▸ **Supplied material**:

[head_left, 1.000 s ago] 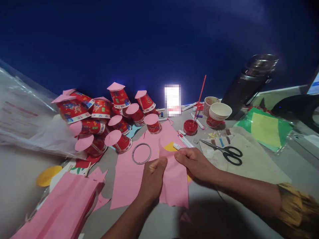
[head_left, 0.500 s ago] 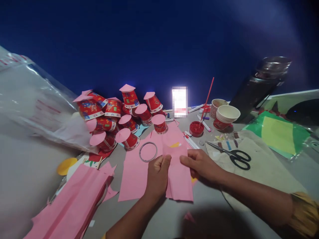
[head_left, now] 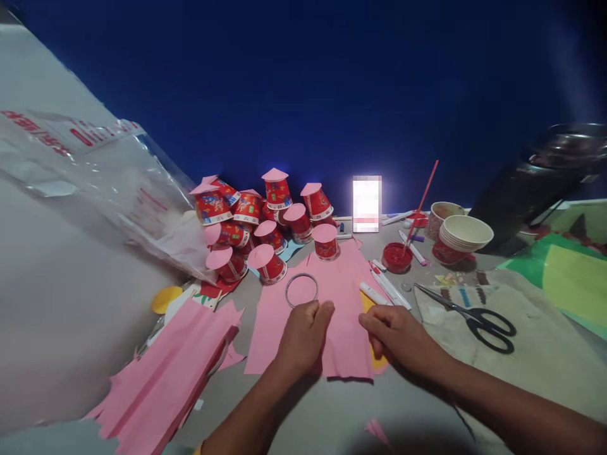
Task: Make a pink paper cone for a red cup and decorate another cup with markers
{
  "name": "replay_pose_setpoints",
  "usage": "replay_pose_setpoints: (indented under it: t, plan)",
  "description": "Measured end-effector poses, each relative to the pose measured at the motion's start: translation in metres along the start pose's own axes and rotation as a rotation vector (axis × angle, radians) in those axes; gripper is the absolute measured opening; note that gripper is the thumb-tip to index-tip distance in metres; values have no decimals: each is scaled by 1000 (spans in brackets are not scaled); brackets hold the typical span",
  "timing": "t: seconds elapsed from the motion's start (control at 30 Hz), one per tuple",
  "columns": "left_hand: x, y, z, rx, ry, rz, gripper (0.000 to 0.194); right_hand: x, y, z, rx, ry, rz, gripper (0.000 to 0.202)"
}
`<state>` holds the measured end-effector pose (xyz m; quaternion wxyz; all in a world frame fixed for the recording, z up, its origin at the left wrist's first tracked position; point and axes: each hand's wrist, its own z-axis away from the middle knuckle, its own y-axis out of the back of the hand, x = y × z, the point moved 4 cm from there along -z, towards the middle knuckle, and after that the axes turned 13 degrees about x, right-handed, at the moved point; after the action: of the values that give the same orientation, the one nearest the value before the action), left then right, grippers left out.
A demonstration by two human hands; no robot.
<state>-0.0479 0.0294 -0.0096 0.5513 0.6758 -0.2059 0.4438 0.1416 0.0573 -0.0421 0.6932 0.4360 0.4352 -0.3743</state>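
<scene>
My left hand (head_left: 306,336) is closed, thumb over fingers, at the left edge of a pink paper piece (head_left: 348,347). My right hand (head_left: 403,338) pinches at the paper's right edge. The piece lies over a larger pink sheet (head_left: 268,332), and its upper edge blends into that sheet. Just beyond my left hand a thin grey ring (head_left: 301,275) rests on the sheet. A bit of yellow paper (head_left: 378,361) shows beneath my right hand, with a white marker (head_left: 374,294) just behind it. One red cup with a pink paper top (head_left: 326,246) stands at the sheet's far end.
More red cups (head_left: 268,264) with pink tops are heaped at back left. Folded pink paper (head_left: 161,366) lies left. On the right are scissors (head_left: 474,316) on a cloth, a red paint pot (head_left: 397,258) with a brush, stacked paper cups (head_left: 462,237) and a dark flask (head_left: 516,183).
The view has turned left, so things sit farther right. The pink piece, earlier raised with a curved top edge, is now lower and flatter between my hands. A white marker has come into sight.
</scene>
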Motion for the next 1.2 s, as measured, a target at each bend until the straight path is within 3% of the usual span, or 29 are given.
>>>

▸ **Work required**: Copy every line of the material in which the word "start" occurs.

▸ **Answer to the exercise**:
  "description": "Measured end-effector poses, each relative to the pose measured at the motion's start: translation in metres along the start pose's own axes and rotation as a rotation vector (axis × angle, radians) in those axes; gripper is the absolute measured opening; note that gripper is the thumb-tip to index-tip distance in metres; values have no decimals: each is scaled by 1000 (spans in brackets are not scaled); brackets hold the typical span",
  "timing": "t: seconds elapsed from the motion's start (control at 30 Hz), one per tuple",

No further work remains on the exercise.